The LLVM Project Blog

LLVM Project News and Details from the Trenches

GSoC 2024: Adding LLVM and Clang plugin support for windows

Hello everyone! My name is Thomas and for GSOC I’ve been working on adding plugin support for LLVM and Clang to windows, which mainly involved implementing proper support for building LLVM and Clang as shared libraries (known as DLLs on Windows, dylibs on macOS, or DSOs/SOs on most other Unices) on Windows.

Background

The LLVM CMake buildsystem had some existing support for building LLVM as a shared library on Windows, but it suffers from two limitations when trying to make code symbol visibility for DLLs work like Linux. Most of the environments that LLVM works on use ELF as the object and executable file format. Windows, however, uses PE as its executable file format and COFF as its object file format. This difference is important to highlight as it impacts how dynamic libraries operate in these environments. The ELF (and MachO) based targets implicitly export symbols across the module boundary, but they can be explicitly controlled via the GNU attribute applied to the symbol: __attribute__((__visibility__(“...”))). For PE/COFF environments, two different attributes are required. Symbols meant to be exposed to other modules are decorated with __declspec(dllexport) and symbols which are imported from other modules are decorated with __declspec(dllimport). Additionally, the PE format maintains a list of symbols which are public and assigns them a numerical identity known as the ordinal. This is represented in the file format as a 16-bit field, limiting the number of exported symbols to 64K.
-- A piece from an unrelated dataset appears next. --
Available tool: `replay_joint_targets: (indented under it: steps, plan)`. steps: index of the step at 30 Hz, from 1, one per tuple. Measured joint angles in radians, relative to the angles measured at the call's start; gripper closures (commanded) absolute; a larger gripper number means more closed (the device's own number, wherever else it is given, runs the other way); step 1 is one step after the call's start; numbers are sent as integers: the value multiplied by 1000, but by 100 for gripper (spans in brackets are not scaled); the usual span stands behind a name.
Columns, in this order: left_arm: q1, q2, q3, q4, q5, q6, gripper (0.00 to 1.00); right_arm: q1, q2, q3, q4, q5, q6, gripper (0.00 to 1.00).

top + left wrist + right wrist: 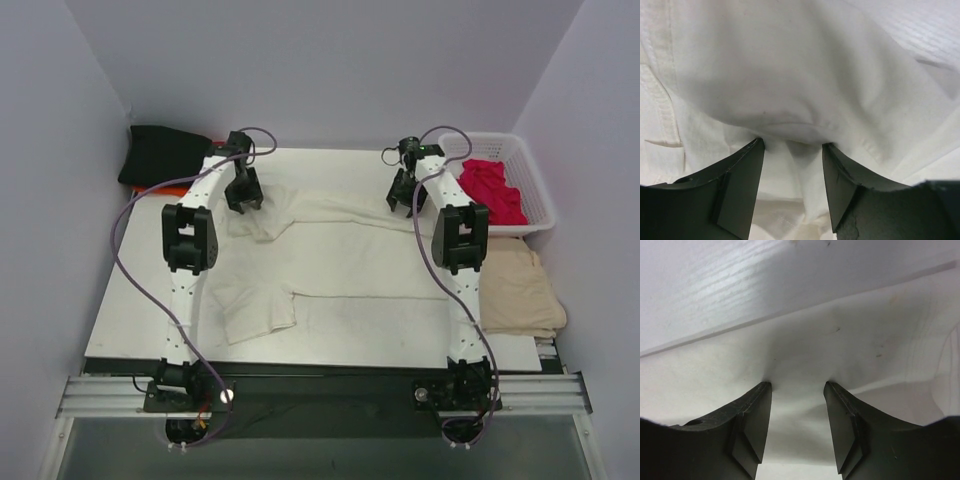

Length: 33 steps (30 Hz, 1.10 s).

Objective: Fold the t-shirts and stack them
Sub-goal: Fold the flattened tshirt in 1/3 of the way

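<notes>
The large cream-white t-shirt (340, 260) lies spread across the table, its far part bunched. My left gripper (243, 198) is down on the bunched far-left sleeve. In the left wrist view its gripper (792, 142) is open, tips pressed into the white cloth (790, 75), with a fold between the fingers. My right gripper (402, 197) is down on the shirt's far right edge. In the right wrist view it (797, 385) is open, tips pressed on the cloth (840, 350). A black t-shirt (160, 152) lies on an orange-red one (172, 188) at the far left. A crimson one (492, 190) is in the basket.
The white lattice basket (535, 175) stands at the far right. A tan folded cloth pad (515, 290) lies off the table's right edge. Purple walls close in on the left, back and right. The table's near edge (300, 362) runs just in front of the arm bases.
</notes>
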Motion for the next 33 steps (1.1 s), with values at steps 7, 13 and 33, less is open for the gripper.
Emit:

In order to support DLL builds on MinGW, a python script would scan the object files generated during the build and extract the symbol names from them. In order to remain under the 64K limit, the symbols would be filtered by pattern matching. The final set would then be used to create an import library that the consumer could use. This technique not only potentially over-exported symbols, introduced a secondary source of truth for the code, but also relied on the linker to generate fix up thunks as the compiler could not determine if a symbol originated from a shared library or static library. This would add additional overhead on a function call that went through this import library as it would no longer be a simple indirect call. Such a thunk was also not possible for data symbols such as static fields of classes except for MinGW which uses a custom runtime fixup.

What We Did

Some initial work I did was update the LLVM CMake build system to be able to build a LLVM DLL and use clang-cl’s /Zc:dllexportInlines-. Inline declared class methods by default are not compiled unless used, but when the __declspec(dllexport) attribute is applied to a class all its methods are compiled and exported by the compiler even if not used. This option negates this behaviour, preventing inline methods from being compiled and exported. This avoids emitting these methods in every translation unit including the declaration, greatly reducing compile times for DLL builds. More importantly, it almost halves the number of symbols exported for LLVM to 28k and Clang DLL to 20k. The cost of this improvement is that DLLs built with this option cannot be consumed by code being built with MSVC as that code expects these methods to be available externally. There is a Microsoft Developer Community issue to add it to MSVC, please consider voting for it so that it may be considered by Microsoft for addition to the MSVC toolchain.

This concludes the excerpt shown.